> [Activity]: Whenever the string "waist" appears in a line below, please copy the line out.

============

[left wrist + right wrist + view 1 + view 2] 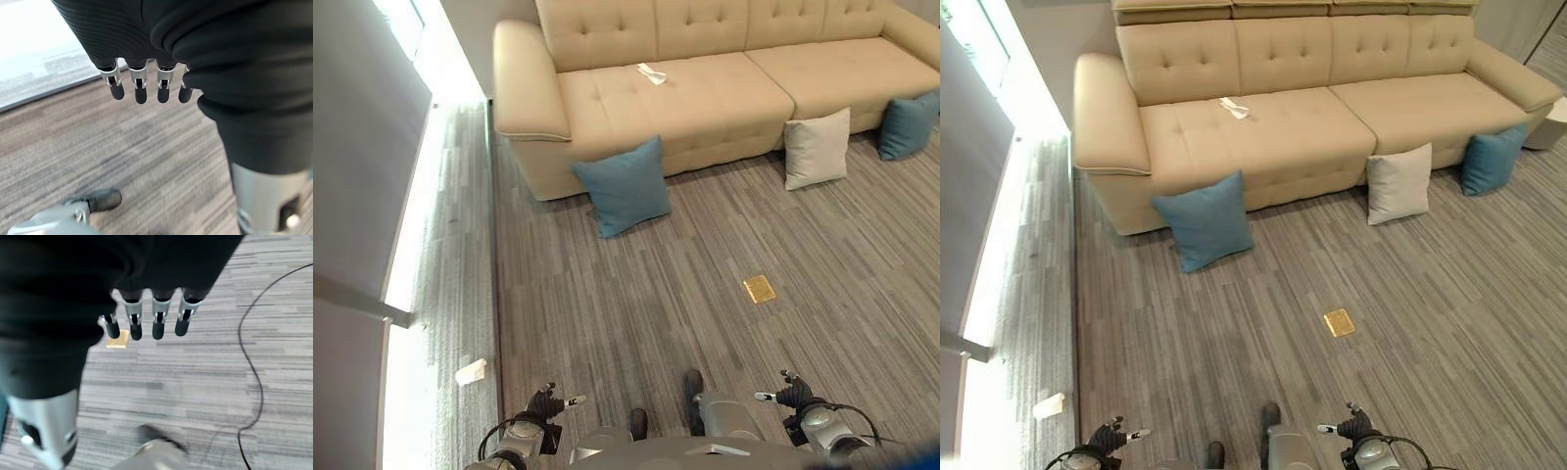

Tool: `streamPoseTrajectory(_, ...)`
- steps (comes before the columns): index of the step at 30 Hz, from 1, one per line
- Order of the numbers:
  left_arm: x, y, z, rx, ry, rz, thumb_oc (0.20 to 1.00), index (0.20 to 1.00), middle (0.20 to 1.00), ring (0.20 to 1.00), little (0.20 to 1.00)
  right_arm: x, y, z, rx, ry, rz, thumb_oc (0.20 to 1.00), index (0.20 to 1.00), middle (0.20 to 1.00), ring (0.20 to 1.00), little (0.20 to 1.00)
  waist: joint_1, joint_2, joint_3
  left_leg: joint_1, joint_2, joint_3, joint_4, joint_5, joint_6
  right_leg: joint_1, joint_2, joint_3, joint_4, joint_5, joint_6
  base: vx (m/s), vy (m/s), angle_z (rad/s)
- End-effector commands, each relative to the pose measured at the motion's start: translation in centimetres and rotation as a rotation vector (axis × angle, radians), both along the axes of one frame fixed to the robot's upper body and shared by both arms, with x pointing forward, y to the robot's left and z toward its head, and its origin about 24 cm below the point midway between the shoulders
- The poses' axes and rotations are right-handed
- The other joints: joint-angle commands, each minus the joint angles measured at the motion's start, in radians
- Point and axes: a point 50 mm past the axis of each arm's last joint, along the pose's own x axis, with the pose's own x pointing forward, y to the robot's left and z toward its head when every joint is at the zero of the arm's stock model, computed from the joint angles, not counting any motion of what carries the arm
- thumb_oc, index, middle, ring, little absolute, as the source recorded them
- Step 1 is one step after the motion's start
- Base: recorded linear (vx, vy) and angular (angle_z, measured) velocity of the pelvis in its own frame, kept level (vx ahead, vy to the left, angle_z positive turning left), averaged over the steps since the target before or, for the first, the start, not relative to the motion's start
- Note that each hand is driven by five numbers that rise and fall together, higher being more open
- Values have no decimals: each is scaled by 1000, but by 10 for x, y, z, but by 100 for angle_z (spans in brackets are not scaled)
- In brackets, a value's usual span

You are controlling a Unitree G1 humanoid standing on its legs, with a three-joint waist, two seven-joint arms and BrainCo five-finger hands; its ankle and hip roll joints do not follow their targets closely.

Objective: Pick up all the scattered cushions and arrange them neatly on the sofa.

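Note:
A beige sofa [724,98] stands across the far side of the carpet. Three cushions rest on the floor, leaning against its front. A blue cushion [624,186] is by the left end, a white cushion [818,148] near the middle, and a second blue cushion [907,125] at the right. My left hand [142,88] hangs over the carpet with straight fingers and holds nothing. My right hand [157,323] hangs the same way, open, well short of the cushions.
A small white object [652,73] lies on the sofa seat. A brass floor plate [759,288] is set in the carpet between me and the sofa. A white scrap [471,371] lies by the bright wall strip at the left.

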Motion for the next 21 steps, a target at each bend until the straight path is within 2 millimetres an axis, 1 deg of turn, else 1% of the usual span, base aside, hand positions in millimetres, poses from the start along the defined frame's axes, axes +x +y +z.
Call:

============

> [Solution to this exercise]:
  waist: joint_1, joint_2, joint_3
You are controlling a Unitree G1 humanoid standing on its legs, with a three-joint waist, two seven-joint arms and BrainCo five-finger hands; its ankle and hip roll joints do not follow their targets closely.

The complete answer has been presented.